Apesar da retração no último mês do trimestre, a atividade econômica encerrou o segundo trimestre com crescimento de 0,2% em relação aos três primeiros meses do ano, sinalizando uma desaceleração no ritmo da economia.
O resultado mensal interrompeu uma sequência de altas do indicador e retirou o IBC-Br do maior nível histórico da série dessazonalizada, iniciada em 2003. A queda foi mais intensa na indústria e nos serviços, enquanto a agropecuária registrou avanço no período.
No segundo trimestre, a indústria cresceu 0,5%, a agropecuária avançou 0,3% e os serviços recuaram 0,1%, desempenho que ajudou a limitar a expansão da atividade econômica para 0,2% na comparação trimestral. O ritmo ficou abaixo do registrado no primeiro trimestre, quando o IBC-Br havia avançado.

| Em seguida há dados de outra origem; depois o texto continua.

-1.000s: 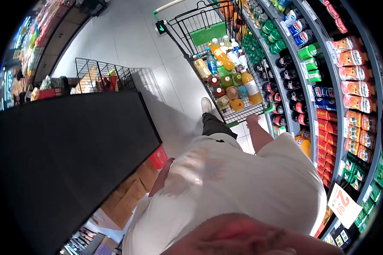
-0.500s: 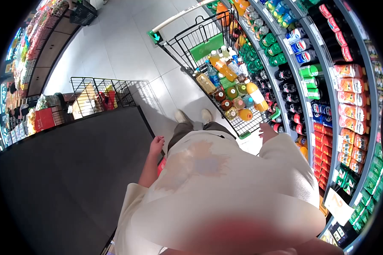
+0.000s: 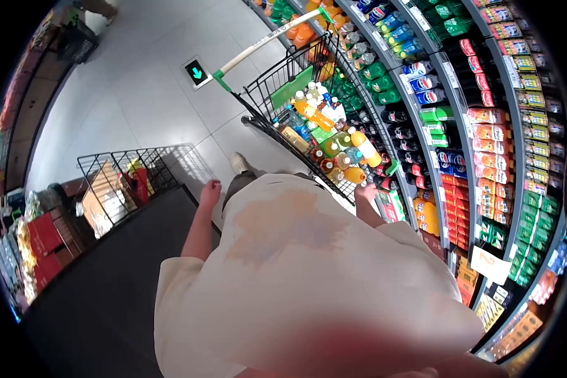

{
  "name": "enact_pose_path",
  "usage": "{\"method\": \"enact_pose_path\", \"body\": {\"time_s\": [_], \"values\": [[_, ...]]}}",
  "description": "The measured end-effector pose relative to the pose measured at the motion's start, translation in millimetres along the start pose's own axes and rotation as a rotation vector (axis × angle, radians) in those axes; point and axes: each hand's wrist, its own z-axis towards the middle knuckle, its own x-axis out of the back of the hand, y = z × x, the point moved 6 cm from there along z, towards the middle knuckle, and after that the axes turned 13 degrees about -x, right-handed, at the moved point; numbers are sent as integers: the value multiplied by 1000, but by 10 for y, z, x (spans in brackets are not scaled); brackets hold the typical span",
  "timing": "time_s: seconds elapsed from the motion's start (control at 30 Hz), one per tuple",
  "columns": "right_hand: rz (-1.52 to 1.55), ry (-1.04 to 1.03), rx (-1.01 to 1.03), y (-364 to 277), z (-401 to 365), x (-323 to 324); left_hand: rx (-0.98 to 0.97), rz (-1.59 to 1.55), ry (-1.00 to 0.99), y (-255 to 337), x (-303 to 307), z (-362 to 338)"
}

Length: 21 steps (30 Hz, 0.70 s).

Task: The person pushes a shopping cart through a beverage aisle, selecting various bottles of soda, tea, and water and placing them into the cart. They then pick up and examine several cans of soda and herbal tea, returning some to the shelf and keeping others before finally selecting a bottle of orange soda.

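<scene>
My left hand [image 3: 210, 191] hangs beside my body near the dark panel, its fingers loosely curled in and nothing visible in them. On the other side my right hand [image 3: 365, 191] is held low by the near end of the shopping cart [image 3: 268, 45], fingers slightly apart and holding nothing; whether it touches the cart is unclear. Several drink bottles lie and stand in the cart, among them an orange bottle [image 3: 314, 115] and a white-labelled orange bottle [image 3: 365, 147].
Shelves of bottles and cans [image 3: 488, 148] curve along the right. A large dark panel [image 3: 113, 286] fills the lower left, beside a black wire basket [image 3: 129, 173] holding boxes. A floor sign with an arrow [image 3: 197, 73] lies beyond. Part of another person [image 3: 99, 7] shows at the top left.
The view has shifted, and the cart appears nearer my right hand. One shoe now shows instead of two. More of the right-hand shelves has come into view.
</scene>
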Motion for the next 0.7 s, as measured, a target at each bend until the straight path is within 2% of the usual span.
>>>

Considerado um termômetro da economia brasileira, o IBC-Br utiliza metodologia semelhante à do IBGE para acompanhar a atividade econômica, embora não substitua o PIB oficial. Os dados do Produto Interno Bruto referentes ao segundo trimestre serão divulgados pelo IBGE em 1º de setembro
"Em termos prospectivos, o resultado negativo de junho chancela a desaceleração esperada em decorrência do aperto monetário, consolidando um segundo trimestre de expansão modesta (+0,2%) e projetando um ponto de partida desfavorável para a dinâmica de crescimento da atividade no 3T26", avaliou Rafael Rondinelli, economista da MAG Investimentos.